My bishop prior to my own dad was a man who probed into my 12-year-old private life very invasively, asking me questions about my genitals using big words I didn’t know at the time. I lied, not fully realizing what was going on, only that I’d been caught with my pants down (figuratively speaking) and I was NOT going to suffer that shame in front of my entire extended family who were waiting in the hallway to hear that I was worthy to get the priesthood. The bishop was relieved, so he passed me and I walked out of there feeling like an absolute scum bag and then an imposter as everyone congratulated me on doing everything they ever told me to do and being so honest, because that’s what being a good person means. I descended into a living hell, and then they made my dad the next bishop.

I’m still recovering from those initial feelings, the prolonged duration of my torment, and the social complications and drama have followed me around ever since any time I’m around my dad. So, yes, my bishops had a lasting impact on my life. Oh, wait, you meant a positive and memorable one? Sorry, nothing like that for me. Priesthood interviews seem to me to be some kind of true belief checkpoint put in place to either make sure you believe, extract dirt they can use to make you believe, or make you feel like shit until you come crawling begging them too ten to all of your dirt and make you believe.

When I read 1984 at BYUI, the ending got to me:

“Much had changed in him since that first day in the Ministry of Love, but the final, in- dispensable, healing change had never happened, until this moment.

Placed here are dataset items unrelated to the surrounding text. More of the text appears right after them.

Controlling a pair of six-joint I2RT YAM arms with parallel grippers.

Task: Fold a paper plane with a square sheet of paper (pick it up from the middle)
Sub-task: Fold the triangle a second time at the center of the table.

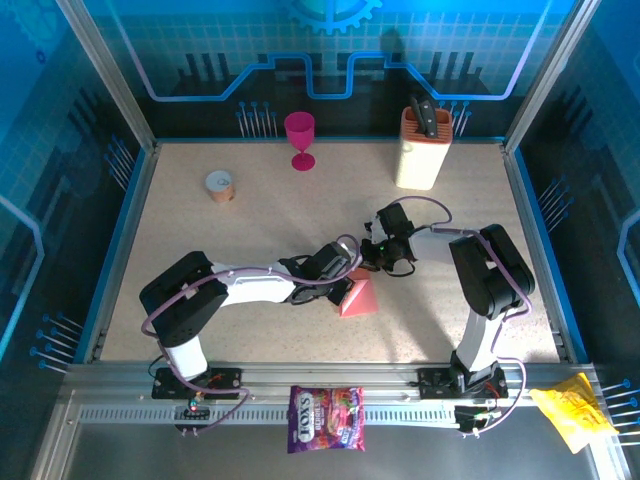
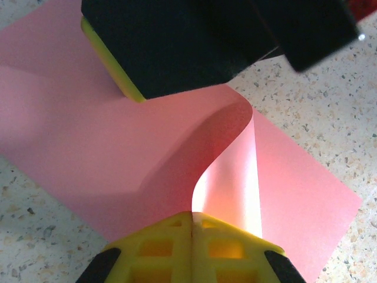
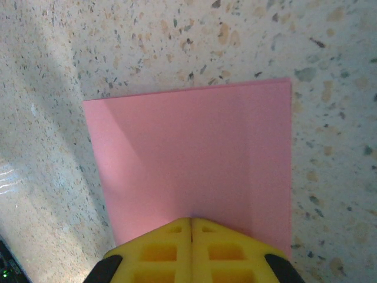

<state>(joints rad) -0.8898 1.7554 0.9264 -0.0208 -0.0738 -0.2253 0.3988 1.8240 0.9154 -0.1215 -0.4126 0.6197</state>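
Observation:
The square sheet of paper (image 1: 358, 300) is salmon pink and lies on the speckled table near the middle, between the two arms. My left gripper (image 1: 345, 278) is shut on one edge of the sheet (image 2: 88, 135), and the paper curls up from the table into the seam of its yellow fingertips (image 2: 192, 215). My right gripper (image 1: 372, 262) is shut too. Its closed tips (image 3: 192, 221) rest on top of the flat part of the sheet (image 3: 194, 153). In the left wrist view its black body and a yellow finger (image 2: 112, 65) stand on the paper's far side.
A magenta goblet (image 1: 300, 138) and a cream knife block (image 1: 422, 148) stand at the back. A small round roll (image 1: 220, 186) sits back left. A purple candy bag (image 1: 326, 418) and a yellow wrapper (image 1: 572, 415) lie on the front rail.

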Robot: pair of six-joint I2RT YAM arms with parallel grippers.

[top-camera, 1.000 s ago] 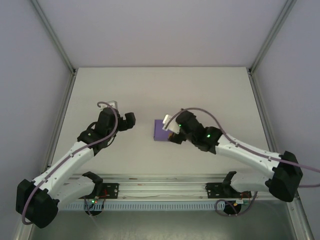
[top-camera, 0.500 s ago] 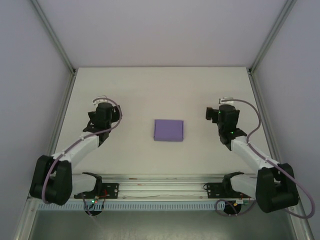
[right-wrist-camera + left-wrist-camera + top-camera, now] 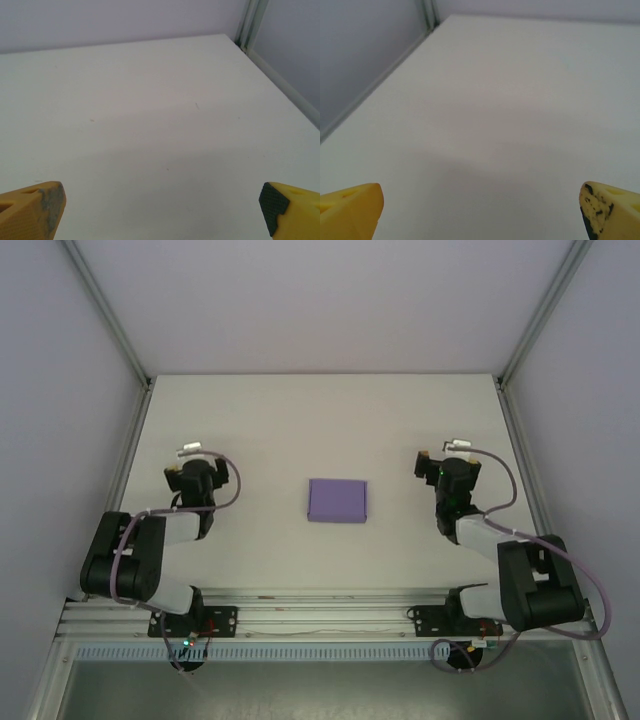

“The voice from the telescreen was still pouring forth its tale of prisoners and booty and slaughter, but the shouting outside had died down a little. The waiters were turning back to their work. One of them approached with the gin bottle. Winston, sitting in a blissful dream, paid no at- tention as his glass was filled up. He was not running or cheering any longer. He was back in the Ministry of Love, with everything forgiven, his soul white as snow. He was in the public dock, confessing everything, implicating every- body. He was walking down the white-tiled corridor, with the feeling of walking in sunlight, and an armed guard at his back. The long-hoped-for bullet was entering his brain.

“He gazed up at the enormous face. Forty years it had taken him to learn what kind of smile was hidden beneath the dark moustache. O cruel, needless misunderstanding! O stubborn, self-willed exile from the loving breast! Two gin- scented tears trickled down the sides of his nose. But it was all right, everything was all right, the struggle was finished. He had won the victory over himself. He loved Big Brother.
THE END“

It had felt like this was what they had been trying to do to me all along. In a sense they were: the only version of me that ever mattered to them was one that was unquestionably loyal to the Party, and this other me (the real me with human needs and independent thoughts and feelings) could just lay down and die for all anyone cared.



Edited 1 time(s). Last edit at 09/30/2021 12:31PM by Cold-Dodger.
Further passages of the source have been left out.